Edited 2008-11-12 07:08 UTC
For years I have thought that Yellowdog was secretly funded by apple (hence the special privilages)
The logic behind this idea was it allowed development of the linux kernal and compatibility with apple hardware without apple having to take the ‘plunge’ and put their weight behind linux (and therefor suffer the backlash if they choose not to use it)
When they moved to osx, I assumed the experiment had failed
Them being bought finally scuppers my theory, shame, I thought it was a good one! :-p
Apple helped found, and provided effort and resources to, the MkLinux project during 1996 – 1998. This was Linux running atop Mach, and for a long while was the only option if you wanted to run Linux on either a NuBus and/or non-OpenFirmware PowerPC Mac.

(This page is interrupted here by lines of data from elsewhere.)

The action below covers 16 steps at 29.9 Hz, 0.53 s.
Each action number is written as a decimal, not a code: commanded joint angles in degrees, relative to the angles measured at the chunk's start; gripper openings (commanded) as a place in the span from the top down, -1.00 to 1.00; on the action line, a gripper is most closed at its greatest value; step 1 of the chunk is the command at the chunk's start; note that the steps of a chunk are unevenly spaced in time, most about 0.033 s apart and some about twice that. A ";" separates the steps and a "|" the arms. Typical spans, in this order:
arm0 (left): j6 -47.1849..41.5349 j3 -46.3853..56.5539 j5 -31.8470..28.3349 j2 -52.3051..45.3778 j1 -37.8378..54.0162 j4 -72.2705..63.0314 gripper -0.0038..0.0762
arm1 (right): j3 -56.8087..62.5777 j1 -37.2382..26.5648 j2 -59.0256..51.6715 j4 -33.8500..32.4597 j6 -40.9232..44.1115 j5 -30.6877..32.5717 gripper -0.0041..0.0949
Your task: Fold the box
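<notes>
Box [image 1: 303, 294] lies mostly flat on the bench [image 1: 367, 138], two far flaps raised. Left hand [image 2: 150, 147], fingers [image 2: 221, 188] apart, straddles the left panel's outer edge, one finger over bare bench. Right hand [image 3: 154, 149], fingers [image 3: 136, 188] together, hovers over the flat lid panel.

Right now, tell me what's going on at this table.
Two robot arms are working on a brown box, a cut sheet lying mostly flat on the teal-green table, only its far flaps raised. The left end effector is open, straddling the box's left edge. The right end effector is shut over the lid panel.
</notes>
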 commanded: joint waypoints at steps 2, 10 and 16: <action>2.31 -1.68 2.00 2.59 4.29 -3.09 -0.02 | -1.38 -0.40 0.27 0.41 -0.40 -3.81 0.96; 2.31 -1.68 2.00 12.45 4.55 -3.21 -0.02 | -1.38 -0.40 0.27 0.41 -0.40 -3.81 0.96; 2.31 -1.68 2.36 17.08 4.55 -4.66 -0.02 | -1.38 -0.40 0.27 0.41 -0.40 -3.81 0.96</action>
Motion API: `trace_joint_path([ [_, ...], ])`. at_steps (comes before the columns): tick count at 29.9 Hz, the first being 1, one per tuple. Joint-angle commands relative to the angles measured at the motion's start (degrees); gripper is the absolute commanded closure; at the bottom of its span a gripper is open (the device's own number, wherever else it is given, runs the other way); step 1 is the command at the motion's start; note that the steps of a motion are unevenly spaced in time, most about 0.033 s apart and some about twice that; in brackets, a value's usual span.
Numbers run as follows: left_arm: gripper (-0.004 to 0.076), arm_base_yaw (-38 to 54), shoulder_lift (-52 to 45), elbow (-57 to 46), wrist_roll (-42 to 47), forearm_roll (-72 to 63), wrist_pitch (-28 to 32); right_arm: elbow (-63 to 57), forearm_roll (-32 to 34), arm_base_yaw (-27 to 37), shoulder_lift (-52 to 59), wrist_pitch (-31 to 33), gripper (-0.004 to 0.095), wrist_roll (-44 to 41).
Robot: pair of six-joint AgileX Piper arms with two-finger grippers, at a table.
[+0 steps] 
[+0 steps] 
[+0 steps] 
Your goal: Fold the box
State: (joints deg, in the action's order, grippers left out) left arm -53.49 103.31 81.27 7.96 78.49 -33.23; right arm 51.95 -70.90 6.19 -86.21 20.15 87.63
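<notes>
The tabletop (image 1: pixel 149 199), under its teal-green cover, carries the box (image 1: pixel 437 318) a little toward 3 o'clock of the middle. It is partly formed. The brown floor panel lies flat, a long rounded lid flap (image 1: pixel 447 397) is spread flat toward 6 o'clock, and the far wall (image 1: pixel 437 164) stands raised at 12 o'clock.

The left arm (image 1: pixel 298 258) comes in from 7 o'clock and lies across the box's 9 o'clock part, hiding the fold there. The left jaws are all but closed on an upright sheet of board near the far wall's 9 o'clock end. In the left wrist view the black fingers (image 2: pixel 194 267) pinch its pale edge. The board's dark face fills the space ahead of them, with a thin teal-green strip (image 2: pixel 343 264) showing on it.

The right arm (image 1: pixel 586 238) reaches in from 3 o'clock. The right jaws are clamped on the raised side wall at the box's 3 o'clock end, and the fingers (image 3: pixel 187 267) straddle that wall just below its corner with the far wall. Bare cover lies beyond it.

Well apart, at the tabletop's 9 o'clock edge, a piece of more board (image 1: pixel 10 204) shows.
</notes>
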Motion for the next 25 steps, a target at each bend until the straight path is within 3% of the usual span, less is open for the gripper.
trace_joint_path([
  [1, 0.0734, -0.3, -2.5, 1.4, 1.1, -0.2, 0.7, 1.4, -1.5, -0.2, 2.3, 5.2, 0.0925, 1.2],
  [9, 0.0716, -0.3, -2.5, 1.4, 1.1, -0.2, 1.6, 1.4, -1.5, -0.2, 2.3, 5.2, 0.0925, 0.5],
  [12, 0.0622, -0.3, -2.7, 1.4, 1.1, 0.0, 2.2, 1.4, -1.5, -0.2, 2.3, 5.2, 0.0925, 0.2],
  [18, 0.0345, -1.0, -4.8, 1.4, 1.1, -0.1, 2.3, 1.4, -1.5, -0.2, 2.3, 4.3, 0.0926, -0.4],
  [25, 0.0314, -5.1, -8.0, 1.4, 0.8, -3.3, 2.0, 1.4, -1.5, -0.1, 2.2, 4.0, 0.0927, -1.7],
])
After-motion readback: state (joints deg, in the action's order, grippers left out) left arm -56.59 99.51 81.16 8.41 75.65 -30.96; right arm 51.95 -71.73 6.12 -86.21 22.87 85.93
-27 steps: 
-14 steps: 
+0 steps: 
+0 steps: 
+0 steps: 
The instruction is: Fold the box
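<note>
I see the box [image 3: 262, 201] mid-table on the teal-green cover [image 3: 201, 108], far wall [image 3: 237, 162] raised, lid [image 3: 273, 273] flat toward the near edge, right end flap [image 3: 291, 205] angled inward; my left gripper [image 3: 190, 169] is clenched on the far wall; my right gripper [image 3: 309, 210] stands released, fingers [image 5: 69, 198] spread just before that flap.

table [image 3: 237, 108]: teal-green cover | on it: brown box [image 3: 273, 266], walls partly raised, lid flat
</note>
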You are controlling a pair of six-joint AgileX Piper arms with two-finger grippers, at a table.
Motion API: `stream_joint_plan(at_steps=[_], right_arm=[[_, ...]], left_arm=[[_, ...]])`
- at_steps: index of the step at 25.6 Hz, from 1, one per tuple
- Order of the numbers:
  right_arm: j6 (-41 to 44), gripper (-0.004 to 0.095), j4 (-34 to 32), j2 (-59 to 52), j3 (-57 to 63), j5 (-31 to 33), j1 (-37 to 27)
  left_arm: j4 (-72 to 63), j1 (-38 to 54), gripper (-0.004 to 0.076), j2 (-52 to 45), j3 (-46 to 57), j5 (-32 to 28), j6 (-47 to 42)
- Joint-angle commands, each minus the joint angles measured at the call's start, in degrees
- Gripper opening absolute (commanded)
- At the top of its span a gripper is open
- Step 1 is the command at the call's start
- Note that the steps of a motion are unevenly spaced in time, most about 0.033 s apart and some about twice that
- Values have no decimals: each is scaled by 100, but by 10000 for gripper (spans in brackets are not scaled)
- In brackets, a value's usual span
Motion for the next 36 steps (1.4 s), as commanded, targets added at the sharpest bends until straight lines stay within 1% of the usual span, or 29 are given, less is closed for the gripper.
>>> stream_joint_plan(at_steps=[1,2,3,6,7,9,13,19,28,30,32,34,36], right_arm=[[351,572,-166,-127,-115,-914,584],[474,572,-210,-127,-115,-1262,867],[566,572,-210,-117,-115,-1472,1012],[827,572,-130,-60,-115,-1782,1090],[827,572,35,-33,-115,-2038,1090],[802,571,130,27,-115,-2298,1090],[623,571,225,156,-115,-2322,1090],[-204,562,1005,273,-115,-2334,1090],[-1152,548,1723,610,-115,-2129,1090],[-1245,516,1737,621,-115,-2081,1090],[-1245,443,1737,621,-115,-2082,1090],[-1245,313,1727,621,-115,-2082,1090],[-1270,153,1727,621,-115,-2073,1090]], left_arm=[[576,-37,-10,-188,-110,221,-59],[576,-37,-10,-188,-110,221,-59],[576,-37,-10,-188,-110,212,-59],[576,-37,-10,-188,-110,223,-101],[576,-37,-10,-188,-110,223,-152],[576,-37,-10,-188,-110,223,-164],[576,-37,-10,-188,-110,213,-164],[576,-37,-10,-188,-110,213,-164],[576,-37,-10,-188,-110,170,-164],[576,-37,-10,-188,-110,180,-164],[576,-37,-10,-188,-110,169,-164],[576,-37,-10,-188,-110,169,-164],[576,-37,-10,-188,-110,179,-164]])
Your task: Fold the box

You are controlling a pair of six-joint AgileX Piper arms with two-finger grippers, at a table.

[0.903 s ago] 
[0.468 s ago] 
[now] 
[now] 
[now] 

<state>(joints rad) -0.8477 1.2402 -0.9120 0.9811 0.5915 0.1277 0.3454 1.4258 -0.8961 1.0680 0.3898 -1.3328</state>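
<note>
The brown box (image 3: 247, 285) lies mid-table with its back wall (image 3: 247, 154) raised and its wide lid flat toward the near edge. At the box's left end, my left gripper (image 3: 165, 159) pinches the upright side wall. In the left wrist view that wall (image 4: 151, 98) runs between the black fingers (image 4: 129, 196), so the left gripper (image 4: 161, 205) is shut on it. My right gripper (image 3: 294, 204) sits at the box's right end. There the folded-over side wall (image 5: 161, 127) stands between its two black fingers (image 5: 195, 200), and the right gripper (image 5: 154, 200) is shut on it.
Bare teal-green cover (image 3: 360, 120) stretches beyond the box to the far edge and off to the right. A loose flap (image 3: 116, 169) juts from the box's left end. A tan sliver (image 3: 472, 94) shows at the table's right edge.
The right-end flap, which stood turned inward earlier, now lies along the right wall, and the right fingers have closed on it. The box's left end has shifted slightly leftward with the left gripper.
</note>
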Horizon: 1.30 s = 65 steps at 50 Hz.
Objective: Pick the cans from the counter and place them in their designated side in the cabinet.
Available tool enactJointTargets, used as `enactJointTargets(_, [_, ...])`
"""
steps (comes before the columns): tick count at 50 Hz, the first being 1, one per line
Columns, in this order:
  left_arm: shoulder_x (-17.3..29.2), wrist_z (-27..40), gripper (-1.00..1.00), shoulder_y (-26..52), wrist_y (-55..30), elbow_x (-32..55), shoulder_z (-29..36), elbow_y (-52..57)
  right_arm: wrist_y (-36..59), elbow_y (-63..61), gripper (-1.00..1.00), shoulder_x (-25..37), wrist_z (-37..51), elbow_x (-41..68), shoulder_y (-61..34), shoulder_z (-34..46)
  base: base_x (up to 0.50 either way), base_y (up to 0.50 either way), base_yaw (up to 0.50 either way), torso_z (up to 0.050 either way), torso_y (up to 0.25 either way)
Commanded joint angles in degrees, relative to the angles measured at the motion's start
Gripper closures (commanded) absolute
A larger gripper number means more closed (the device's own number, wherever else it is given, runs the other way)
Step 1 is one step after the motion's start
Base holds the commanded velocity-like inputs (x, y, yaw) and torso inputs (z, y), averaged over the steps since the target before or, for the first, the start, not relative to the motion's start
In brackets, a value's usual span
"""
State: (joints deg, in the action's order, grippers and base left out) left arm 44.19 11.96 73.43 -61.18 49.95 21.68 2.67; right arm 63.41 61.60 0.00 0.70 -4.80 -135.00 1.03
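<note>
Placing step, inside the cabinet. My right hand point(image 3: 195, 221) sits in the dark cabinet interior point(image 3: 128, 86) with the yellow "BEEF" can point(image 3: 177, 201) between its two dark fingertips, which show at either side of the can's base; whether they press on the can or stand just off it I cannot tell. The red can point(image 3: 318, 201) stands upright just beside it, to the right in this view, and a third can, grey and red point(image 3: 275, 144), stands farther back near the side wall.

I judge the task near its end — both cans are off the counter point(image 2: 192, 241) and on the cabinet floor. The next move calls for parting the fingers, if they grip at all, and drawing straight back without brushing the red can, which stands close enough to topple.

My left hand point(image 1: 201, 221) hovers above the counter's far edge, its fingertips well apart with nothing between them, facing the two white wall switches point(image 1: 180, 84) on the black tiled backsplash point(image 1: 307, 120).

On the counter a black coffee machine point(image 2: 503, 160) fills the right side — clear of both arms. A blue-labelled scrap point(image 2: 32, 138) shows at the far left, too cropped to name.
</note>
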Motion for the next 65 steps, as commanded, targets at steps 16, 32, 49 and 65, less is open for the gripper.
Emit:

http://en.wikipedia.org/wiki/MkLinux
As I recall, Apple ceased their involvement for three main reasons:
(1) it was among many projects that Apple ceased producing or being involved with in the years after Jobs’ return, as he and his team worked to ‘refocus’ Apple around its ‘core’ products,
(2) Apple were then committed to the Rhapsody (later Mac OS X) project, and
(3) Other vendors were beginning to bring their ‘real’ Linux distributions across to the Mac, through support for the PowerPC architecture.
YellowDog came along some six to eight months later, so while your theory is plausible (Apple have done stranger things), unfortunately, it’s probably just a coincidence.
I always thought YellowDog completed Apple quite well – given they targeted areas not really of interest to Apple at the time – and I applauded Apple allowing the kind of relationship they did, which really facilitated YDL on the Macintosh. I’ve used several versions of YDL and, while some of the earlier ones were forgettable (IMO), the latter ones were very nice. Sadly, I’m not sure we’ll see such a relationship with an x86 Linux vendor.
My chief concern with the acquisition, however, is this: Since Apple moved away from the PowerPC platform, progress in the desktop area has almost ground to a halt. Not surprising, but still disappointing. I hope that this acquisition doesn’t spell the end of the PowerStation; indeed, I’m hoping it will continue and thrive.
Wait and see.
Edited 2008-11-12 13:11 UTC
This came as a huge surprise for me, but I hope this would breath some life into PowerPC market and bring Cell into the desktop market.